● YOUR INSTRUCTIONS
Give back the data in full, with every line exact.

● SUPPLIED DATA
*** Begin section ***
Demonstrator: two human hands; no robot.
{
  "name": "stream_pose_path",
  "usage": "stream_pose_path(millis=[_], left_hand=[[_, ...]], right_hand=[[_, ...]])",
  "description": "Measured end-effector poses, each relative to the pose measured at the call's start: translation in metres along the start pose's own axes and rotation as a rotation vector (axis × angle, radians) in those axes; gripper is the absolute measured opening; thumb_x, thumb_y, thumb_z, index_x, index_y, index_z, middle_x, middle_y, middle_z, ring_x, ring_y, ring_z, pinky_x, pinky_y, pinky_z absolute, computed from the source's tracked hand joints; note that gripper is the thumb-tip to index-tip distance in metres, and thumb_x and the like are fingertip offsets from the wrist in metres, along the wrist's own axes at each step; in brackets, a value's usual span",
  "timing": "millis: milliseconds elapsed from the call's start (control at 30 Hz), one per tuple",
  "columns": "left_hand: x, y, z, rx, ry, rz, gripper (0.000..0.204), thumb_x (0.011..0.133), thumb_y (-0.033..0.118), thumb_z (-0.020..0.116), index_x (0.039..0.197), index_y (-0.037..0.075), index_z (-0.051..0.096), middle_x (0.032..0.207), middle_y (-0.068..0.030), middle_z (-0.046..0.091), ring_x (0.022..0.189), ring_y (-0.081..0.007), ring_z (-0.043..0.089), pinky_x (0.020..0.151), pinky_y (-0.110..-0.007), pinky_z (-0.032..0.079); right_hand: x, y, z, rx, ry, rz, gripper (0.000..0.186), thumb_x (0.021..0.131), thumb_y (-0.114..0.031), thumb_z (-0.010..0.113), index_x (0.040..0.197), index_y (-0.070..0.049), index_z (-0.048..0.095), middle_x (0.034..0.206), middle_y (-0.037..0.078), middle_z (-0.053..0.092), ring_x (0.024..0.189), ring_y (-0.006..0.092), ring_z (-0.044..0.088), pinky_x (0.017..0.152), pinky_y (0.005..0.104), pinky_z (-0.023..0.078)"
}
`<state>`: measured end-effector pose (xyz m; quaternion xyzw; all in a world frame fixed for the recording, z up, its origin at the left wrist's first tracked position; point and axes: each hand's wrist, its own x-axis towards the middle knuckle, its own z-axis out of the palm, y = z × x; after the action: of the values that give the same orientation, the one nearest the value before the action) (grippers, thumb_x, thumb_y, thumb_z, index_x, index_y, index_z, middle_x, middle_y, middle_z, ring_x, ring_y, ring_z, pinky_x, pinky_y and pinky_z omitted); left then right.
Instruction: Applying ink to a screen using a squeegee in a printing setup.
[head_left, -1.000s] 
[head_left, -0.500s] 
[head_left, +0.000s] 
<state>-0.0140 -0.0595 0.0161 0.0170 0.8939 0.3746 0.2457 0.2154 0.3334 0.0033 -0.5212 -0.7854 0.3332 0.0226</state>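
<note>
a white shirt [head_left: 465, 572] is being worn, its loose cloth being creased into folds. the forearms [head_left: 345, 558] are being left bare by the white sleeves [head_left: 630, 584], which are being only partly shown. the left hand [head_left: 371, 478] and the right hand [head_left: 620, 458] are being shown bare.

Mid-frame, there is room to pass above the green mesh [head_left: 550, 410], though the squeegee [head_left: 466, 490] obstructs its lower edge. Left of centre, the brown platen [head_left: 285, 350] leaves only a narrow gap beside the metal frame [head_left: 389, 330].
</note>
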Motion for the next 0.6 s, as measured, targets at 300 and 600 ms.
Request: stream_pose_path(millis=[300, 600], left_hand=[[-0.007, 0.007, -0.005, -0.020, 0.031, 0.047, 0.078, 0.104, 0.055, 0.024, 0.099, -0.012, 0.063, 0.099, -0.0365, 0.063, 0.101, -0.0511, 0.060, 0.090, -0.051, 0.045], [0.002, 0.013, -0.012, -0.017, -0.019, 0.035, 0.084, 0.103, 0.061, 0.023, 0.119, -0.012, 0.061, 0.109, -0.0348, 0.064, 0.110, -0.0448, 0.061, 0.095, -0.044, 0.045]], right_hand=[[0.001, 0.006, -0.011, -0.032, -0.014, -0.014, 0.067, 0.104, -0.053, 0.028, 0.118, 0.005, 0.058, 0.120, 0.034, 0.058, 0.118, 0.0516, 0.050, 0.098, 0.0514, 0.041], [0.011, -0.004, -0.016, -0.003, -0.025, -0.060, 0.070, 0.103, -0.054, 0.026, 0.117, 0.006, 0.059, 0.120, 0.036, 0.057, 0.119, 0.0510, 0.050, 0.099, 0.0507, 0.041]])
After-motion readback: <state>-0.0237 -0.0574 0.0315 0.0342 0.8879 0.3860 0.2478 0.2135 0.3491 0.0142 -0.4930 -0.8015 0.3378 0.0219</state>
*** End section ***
● ANSWER FOR THE TASK
Demonstrator: two human hands; no robot.
{
  "name": "stream_pose_path",
  "usage": "stream_pose_path(millis=[_], left_hand=[[_, ...]], right_hand=[[_, ...]])",
  "description": "Measured end-effector poses, each relative to the pose measured at the call's start: translation in metres along the start pose's own axes and rotation as a rotation vector (axis × angle, radians) in those axes; gripper is the absolute measured opening; thumb_x, thumb_y, thumb_z, index_x, index_y, index_z, middle_x, middle_y, middle_z, ring_x, ring_y, ring_z, pinky_x, pinky_y, pinky_z absolute, computed from the source's tracked hand joints; note that gripper is the thumb-tip to index-tip distance in metres, and thumb_x and the like are fingertip offsets from the wrist in metres, along the wrist's own axes at each step; in brackets, a value's usual span",
  "timing": "millis: milliseconds elapsed from the call's start (control at 30 Hz), one per tuple",
  "columns": "left_hand: x, y, z, rx, ry, rz, gripper (0.000..0.204), thumb_x (0.011..0.133), thumb_y (-0.033..0.118), thumb_z (-0.020..0.116), index_x (0.039..0.197), index_y (-0.037..0.075), index_z (-0.051..0.096), middle_x (0.032..0.207), middle_y (-0.068..0.030), middle_z (-0.046..0.091), ring_x (0.022..0.189), ring_y (-0.081..0.007), ring_z (-0.043..0.089), pinky_x (0.020..0.151), pinky_y (-0.110..-0.007), pinky_z (-0.032..0.079); right_hand: x, y, z, rx, ry, rz, gripper (0.000..0.186), thumb_x (0.021..0.131), thumb_y (-0.114..0.031), thumb_z (-0.010..0.113), index_x (0.040..0.197), index_y (-0.070..0.049), index_z (-0.048..0.095), middle_x (0.034..0.206), middle_y (-0.037..0.078), middle_z (-0.053..0.092), ring_x (0.024..0.189), ring_y (-0.006..0.092), ring_z (-0.044..0.088), pinky_x (0.017..0.152), pinky_y (0.005..0.104), pinky_z (-0.023..0.078)"
}
`<state>`: measured end-effector pose (xyz m; quaternion xyzw; all in a world frame fixed for the recording, z up, its origin at the left wrist's first tracked position; point and axes: each hand's wrist, its own x-axis towards the middle knuckle, its own z-axis out of the palm, y = z × x; after the action: of the values that give the same orientation, the one nearest the value before the action) (grippers, thumb_x, thumb_y, thumb_z, index_x, index_y, index_z, middle_x, middle_y, middle_z, ring_x, ring_y, ring_z, pinky_x, pinky_y and pinky_z omitted); left then right.
Instruction: Applying ink to a screen using a squeegee in a printing setup.
[head_left, -1.000s] 
[head_left, -0.500s] 
[head_left, +0.000s] 
<state>-0.0140 -0.0595 0.0161 0.0170 0.8939 0.3746 0.2457 0.2154 0.3334 0.0033 -0.5212 -0.7854 0.3332 0.0226</state>
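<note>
a white shirt [head_left: 465, 572] is being worn, its loose cloth being creased into folds. the forearms [head_left: 345, 558] are being left bare by the white sleeves [head_left: 630, 584], which are being only partly shown. the left hand [head_left: 371, 478] and the right hand [head_left: 620, 458] are being shown bare.

Mid-frame, there is room to pass above the green mesh [head_left: 550, 410], though the squeegee [head_left: 466, 490] obstructs its lower edge. Left of centre, the brown platen [head_left: 285, 350] leaves only a narrow gap beside the metal frame [head_left: 389, 330].
</note>
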Motion for the next 0.6 s, as measured, targets at 300 and 600 ms.
Request: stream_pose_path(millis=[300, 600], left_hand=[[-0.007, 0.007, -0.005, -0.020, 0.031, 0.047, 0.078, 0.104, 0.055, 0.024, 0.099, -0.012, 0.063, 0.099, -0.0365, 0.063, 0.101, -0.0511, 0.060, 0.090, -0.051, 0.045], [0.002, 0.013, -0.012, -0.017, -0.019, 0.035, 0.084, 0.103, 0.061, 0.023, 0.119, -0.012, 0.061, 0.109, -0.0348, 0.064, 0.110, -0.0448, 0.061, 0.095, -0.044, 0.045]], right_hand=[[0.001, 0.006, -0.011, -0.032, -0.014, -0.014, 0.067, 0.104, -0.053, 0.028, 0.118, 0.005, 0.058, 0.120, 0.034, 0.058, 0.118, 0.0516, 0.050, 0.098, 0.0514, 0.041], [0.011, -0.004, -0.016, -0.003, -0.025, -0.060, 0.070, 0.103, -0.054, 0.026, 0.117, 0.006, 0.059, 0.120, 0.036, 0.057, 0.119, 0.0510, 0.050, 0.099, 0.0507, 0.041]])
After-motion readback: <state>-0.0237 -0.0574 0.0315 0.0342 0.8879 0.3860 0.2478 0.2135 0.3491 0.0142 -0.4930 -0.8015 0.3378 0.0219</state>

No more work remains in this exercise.